For a polynomial f $ \in\mathbb F[x_1, x_2\ldots, x_{n^2}]$ and a matrix $(a_{ij})=A\in M_n(\mathbb F)$, define $f(A)$ to be $f(a_{11}, \ldots ,a_{nn})$.

Suppose that we have two finite sets of polynomils $f_1,\ldots ,f_k$ and $g_1,\ldots ,g_l$, where each $f_i$ and $g_i$ are in $\mathbb F[x_1, x_2\ldots, x_{n^2}]$. Define the sets

$$S_1=\{A\in M_n(\mathbb F):f_i(A)=0,\;\;for\;i=1, ...,k\}$$

and

$$S_2=\{A\in M_n(\mathbb F):g_i(A)=0,\;\;for\;i=1, ...,l\}$$

I looking for a method to determine whether there is any bijective linear mapping $\mathcal L:M_n(\mathbb F):\rightarrow M_n(\mathbb F):$ such that $\mathcal L(S_1)=S_2$.

Note that $S_1$ and $S_2$ are algebraic varieties, so the problem can be seen in the context of algebraic geometry.

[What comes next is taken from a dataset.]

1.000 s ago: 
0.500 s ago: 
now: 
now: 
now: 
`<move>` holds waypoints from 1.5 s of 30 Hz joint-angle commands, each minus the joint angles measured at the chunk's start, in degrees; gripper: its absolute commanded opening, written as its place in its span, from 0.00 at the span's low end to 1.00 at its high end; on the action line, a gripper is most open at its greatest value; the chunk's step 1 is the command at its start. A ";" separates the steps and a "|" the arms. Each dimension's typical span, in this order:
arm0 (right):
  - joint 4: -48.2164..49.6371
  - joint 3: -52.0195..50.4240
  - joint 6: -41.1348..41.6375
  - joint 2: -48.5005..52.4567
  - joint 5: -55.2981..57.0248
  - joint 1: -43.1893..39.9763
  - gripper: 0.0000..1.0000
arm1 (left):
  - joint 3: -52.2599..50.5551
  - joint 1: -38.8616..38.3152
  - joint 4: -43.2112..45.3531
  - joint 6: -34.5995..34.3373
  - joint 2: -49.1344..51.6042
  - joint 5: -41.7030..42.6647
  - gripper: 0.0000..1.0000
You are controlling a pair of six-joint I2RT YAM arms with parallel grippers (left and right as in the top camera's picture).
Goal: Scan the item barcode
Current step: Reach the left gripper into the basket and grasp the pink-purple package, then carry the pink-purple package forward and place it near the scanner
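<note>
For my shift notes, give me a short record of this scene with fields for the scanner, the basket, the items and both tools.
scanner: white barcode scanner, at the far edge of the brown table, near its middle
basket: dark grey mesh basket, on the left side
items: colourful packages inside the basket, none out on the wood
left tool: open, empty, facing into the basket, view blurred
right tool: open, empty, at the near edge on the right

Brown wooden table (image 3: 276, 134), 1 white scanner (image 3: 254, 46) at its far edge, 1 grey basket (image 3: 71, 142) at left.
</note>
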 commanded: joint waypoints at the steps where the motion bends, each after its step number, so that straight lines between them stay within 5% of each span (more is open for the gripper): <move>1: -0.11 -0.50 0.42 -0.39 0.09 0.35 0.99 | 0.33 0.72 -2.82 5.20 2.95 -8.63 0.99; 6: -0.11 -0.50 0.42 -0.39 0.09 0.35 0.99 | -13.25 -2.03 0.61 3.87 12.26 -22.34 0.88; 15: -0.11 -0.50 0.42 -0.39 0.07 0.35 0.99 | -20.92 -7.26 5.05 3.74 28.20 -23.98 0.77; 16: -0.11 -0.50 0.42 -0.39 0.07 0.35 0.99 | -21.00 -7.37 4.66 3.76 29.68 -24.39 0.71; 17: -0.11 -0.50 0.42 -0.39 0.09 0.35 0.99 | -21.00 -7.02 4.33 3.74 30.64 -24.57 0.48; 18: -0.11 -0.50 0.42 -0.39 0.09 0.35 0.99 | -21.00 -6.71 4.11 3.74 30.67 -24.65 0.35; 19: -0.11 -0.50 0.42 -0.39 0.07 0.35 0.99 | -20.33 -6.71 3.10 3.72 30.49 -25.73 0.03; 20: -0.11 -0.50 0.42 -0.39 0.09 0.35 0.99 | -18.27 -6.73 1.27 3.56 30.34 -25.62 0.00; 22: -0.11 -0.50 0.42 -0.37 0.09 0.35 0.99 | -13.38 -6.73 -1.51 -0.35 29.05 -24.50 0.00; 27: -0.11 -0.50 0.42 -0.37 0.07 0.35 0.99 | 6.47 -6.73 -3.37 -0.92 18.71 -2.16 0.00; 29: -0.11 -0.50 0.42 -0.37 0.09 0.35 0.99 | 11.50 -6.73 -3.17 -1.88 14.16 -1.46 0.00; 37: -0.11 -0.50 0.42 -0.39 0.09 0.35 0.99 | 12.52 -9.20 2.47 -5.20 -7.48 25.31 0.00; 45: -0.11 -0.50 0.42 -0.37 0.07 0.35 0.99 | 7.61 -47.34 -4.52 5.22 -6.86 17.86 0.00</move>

If the polynomials are all linear, then $S_1$ and $S_2$ are linear subspaces. hence, if they do not have the same dimension there is no such linear mapping. For the general case, there is some property of algebaic varieties that is invariant under such a linear mapping, that can be used to prove that there is no such linear mapping?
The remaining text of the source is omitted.